Please be brief, succinct and to the point. I see this as a technical report. Use your experiences gained from the seminars as well as reading on the subject to inform your answer.
All theory and discussions must be directed and related to this problem. Lists of general/generic ideas, issues, theories etc. are not acceptable and will lose marks; all discussions must be related to the problem at hand.
You must use the correct terminology, such as relieving, unloading etc. and when referring to equipment in the case study, ensure the correct names and identification numbers are always used.
Do not re-state the problem in your answer.
I think this hydraulic section of the case study can easily be completed in approximately 1000 words – there is a maximum word count of 1200 words. There is no minimum word count, nut you will be heavily penalised if you do not convey the information required to answer the problem.
Reports must be handed as electronic versions on Blackboard. Any work in excess of word count will not be marked.
Please check your work; unintelligible grammar and English will will be heavily penalised.
Please name your report with your last name and then your first name. No other information to be added, i.e. Bloggs Joe.
This is to be your work and your work only.
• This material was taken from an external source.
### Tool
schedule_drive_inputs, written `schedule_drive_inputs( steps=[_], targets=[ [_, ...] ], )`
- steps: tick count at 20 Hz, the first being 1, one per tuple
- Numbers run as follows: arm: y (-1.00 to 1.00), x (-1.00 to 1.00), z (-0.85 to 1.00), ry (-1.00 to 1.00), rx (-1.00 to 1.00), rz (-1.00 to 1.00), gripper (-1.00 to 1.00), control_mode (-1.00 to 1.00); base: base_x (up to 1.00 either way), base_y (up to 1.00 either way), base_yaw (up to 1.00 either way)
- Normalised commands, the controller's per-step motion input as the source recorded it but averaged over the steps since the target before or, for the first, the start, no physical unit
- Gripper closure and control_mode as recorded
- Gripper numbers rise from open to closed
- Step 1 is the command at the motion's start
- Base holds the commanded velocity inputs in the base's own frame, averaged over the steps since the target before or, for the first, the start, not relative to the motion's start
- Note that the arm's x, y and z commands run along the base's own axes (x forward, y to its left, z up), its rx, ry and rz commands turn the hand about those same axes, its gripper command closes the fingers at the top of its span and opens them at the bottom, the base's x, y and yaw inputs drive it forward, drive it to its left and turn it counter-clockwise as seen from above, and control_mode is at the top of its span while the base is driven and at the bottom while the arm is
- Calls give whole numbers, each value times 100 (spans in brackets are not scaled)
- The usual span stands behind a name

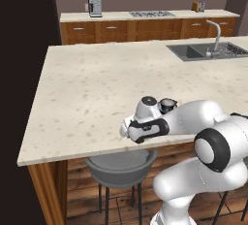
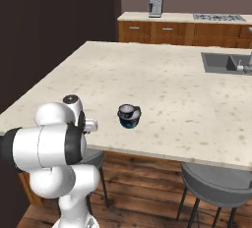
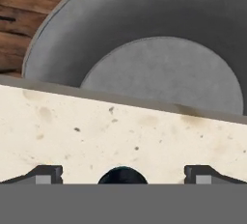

Please reference work by others fully and be aware we also check for collusion.
These requirements are to help you develop a professional report writing style.
Your report is to conform to the following:
• The report has to be a single document and in MS Word format.
• Images to be readable without having to rotate the document.
• Images should be cropped and arranged to give the clearest view of your work.
• Word limits must be observed.
• 12 pt Ariel font, 2.0 pt line spacing.
• Pages to be numbered.
• All figures/drawings/photos to be numbered and titled.
• Work of others (pictures, diagrams etc.) to be referenced.